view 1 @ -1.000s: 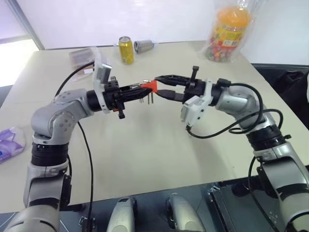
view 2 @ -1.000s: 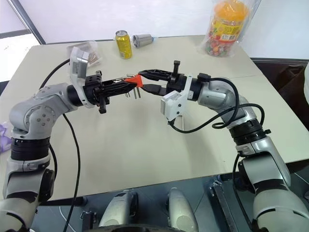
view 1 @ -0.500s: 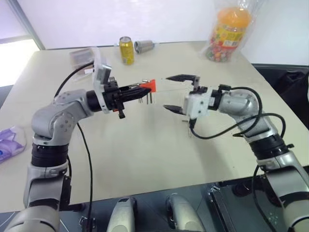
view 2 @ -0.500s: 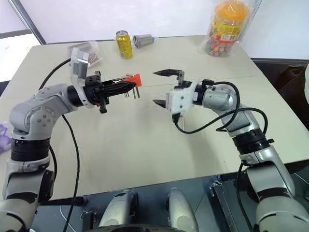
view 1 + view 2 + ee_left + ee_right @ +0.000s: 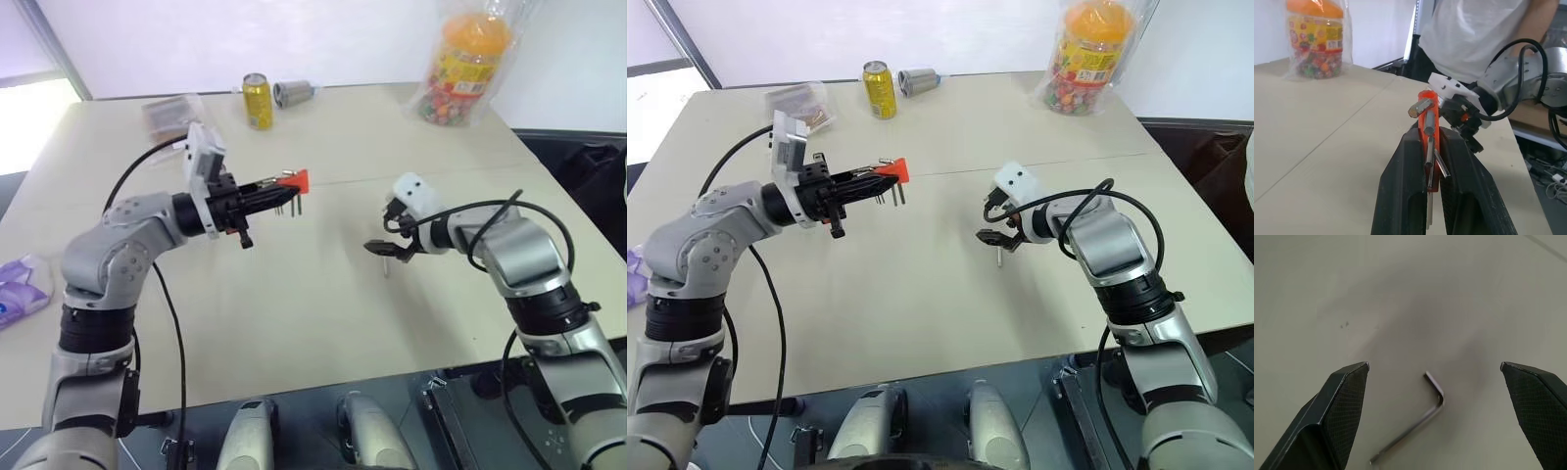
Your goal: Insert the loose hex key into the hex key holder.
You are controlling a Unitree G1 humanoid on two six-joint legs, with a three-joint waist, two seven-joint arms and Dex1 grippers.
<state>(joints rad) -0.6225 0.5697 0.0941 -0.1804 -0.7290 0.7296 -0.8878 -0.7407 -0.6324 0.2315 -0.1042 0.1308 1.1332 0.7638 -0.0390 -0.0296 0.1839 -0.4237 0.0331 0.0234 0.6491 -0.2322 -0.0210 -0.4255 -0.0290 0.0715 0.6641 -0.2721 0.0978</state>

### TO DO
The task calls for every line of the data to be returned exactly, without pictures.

### ANSWER TO THIS TASK
view 1 @ -1.000s: 
view 2 @ -1.000s: 
view 1 @ -0.500s: 
view 2 @ -0.500s: 
view 1 + view 2 + ee_left + ee_right @ +0.000s: 
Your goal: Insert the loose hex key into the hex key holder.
You are controlling a Unitree G1 humanoid on two six-joint legs, with a three-joint waist, two seven-joint arms and Dex1 grippers.
<state>(joints rad) -0.6225 0.5697 0.0941 -0.1804 -0.7290 0.7296 -0.8878 -0.7407 -0.6324 0.2315 -0.1042 0.1308 1.1332 0.7638 -0.0390 -0.0296 0.1839 -0.4237 0.0331 0.0234 0.6491 -0.2322 -0.0210 -0.4255 -0.0290 0.0715 0.6641 -0.2721 0.0978</state>

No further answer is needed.